Copy their trust signal stack. Google Reviews, review widgets, trust badges, and a chat widget on every page. If you don't have this setup yet, TrueDecks is the proof that a small brand can do it. You don't need national-franchise resources. You need a Google Reviews embed widget, whatever trust badges you've earned (industry associations, manufacturer certifications, warranty badges), and a free chat widget. All of that can be installed in an afternoon.
Fix the page speed before scaling traffic. TrueDecks has the trust side locked. But the Google mobile scores in the low 30s mean Google isn't pushing their pages as high in search results as it could. Shrink the images, defer the tracking scripts, cut any widgets you aren't using. Getting from 31 to 75+ on Google's test is the single highest-leverage thing TrueDecks could do to turn 321 monthly visitors into 1,000+. And for a small brand, that traffic growth is the difference between a hobby blog and a lead generation engine.
Add a contact form to the blog. The stain/seal blog drives 30% of all traffic to the site. A homeowner reading about staining versus sealing who decides they need professional help should be able to leave their info right there on the article. Three fields: name, phone, zip. "Not sure which one your deck needs? Tell us about your project." That form captures the research-stage visitor who isn't ready to call but would return a callback.
Remove the "Contact old" leftover CTA. Small detail, but it matters. If there's a button label with "old" in it sitting somewhere on the site, it signals to any visitor who notices it that the site isn't being maintained. Check every button, every link, every CTA on your site once a month. If something says "old" or "test" or "placeholder," fix it.
"48% of customers say that if a site does not work well on mobile, it signals the company does not care about their business."
— Google Consumer Insights (2018)
Frequently asked questions
How does TrueDecks score on Google's mobile test?
The stain vs. seal blog scored 31 out of 100 on Google PageSpeed Insights mobile. The Arlington VA deck construction page scored 35. The porch contractors page scored 34. All three are in the red zone and eating a search-ranking penalty. But layout stability is perfect (0.000 to 0.003), so the pages don't jump around as they load.

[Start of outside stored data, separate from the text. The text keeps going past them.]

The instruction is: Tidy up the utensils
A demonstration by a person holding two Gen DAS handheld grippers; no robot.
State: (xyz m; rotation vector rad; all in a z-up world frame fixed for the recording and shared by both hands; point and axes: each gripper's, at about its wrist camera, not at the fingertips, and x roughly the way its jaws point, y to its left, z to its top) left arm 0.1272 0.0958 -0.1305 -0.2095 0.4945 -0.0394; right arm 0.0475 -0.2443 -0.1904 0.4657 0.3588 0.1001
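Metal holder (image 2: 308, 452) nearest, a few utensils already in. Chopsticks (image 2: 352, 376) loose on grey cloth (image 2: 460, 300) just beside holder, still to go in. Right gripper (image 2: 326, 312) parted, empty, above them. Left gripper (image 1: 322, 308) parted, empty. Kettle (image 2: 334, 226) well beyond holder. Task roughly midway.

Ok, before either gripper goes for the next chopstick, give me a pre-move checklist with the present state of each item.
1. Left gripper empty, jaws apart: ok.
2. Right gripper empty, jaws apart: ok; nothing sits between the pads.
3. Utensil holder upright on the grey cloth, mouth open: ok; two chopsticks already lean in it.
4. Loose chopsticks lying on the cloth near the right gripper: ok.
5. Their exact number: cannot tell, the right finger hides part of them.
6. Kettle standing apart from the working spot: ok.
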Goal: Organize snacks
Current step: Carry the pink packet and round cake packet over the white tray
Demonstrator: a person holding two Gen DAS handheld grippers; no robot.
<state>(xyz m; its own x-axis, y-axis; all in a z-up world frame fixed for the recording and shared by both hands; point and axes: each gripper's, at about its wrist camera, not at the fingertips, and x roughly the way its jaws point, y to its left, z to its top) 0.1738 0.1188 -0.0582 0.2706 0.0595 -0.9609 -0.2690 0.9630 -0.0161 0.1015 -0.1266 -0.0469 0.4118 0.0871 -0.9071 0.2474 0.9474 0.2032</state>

Does TrueDecks display Google Reviews?
Yes. All three tested pages returned Google Reviews as present, with review widgets rendering on every page. Trust badges are also present on all three. That combination makes TrueDecks the most trust-complete small brand in the entire CRO Index series.
Is TrueDecks the smallest brand in the CRO Index?
Yes. With 321 monthly organic visitors and a traffic value of $933, TrueDecks is the smallest brand by both metrics. But small traffic doesn't mean bad execution. TrueDecks has Google Reviews, review widgets, trust badges, a chat widget, clean layout stability, and decent content depth on every tested page. The only gap is page speed.
How much organic traffic does truedecks.com get?
According to Ahrefs data from March 2026, truedecks.com receives approximately 321 monthly organic visitors with an estimated traffic value of $933. The stain vs. seal blog accounts for 94 visitors (30% share). The Arlington deck construction page accounts for 48 (15%). The porch contractors page accounts for 32 (10%). One blog post drives almost a third of all traffic.